*TASK TO COMPLETE*.
A faithful transcription of all the data, images excluded, is the required answer.

*PROVIDED DATA*.
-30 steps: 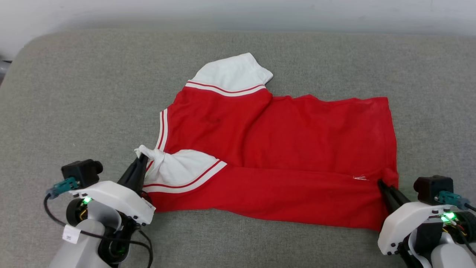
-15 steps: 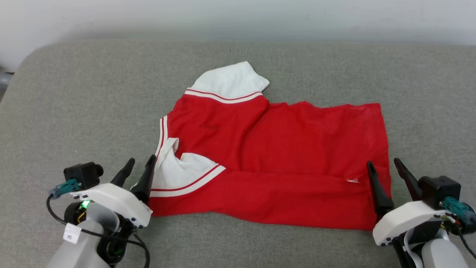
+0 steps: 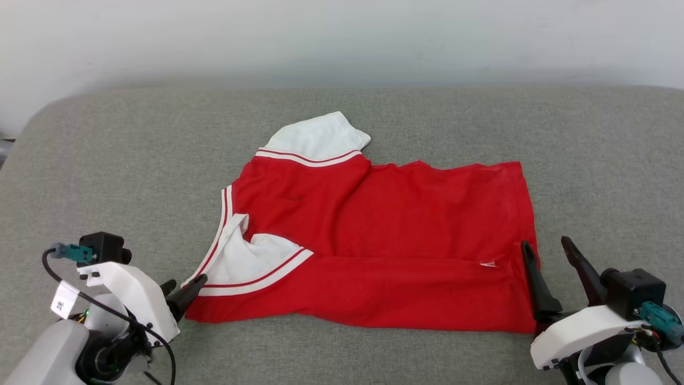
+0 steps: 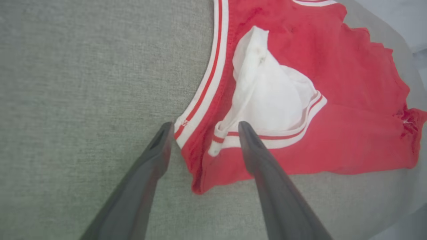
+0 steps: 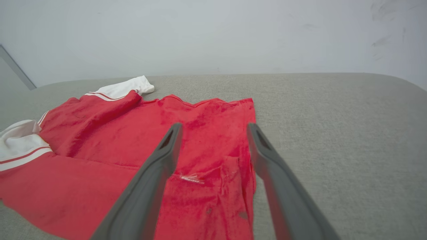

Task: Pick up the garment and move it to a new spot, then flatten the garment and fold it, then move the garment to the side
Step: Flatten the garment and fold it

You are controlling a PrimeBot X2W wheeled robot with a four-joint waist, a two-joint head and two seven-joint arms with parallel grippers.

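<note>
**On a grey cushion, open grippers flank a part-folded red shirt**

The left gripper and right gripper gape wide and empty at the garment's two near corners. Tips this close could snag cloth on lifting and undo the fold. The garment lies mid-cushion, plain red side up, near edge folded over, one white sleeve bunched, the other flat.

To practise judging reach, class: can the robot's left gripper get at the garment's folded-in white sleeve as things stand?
Probably yes. The left gripper stands open at the corner of the garment, the white sleeve lies just past its fingertips, and nothing covers it.
</note>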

*YOUR SOLUTION*.
-30 steps: 
-15 steps: 
+0 steps: 
+0 steps: 
+0 steps: 

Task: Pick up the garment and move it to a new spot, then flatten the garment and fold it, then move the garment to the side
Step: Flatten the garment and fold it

You are controlling a PrimeBot X2W wheeled robot with a four-joint waist, a two-joint head and two seven-joint arms with parallel grippers.

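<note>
**On a grey cushion, open grippers flank a part-folded red shirt**

The left gripper and right gripper gape wide and empty at the garment's two near corners. Tips this close could snag cloth on lifting and undo the fold. The garment lies mid-cushion, plain red side up, near edge folded over, one white sleeve bunched, the other flat.

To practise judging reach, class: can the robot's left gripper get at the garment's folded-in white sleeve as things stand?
Probably yes. The left gripper stands open at the corner of the garment, the white sleeve lies just past its fingertips, and nothing covers it.
</note>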

The response to this exercise is now finished.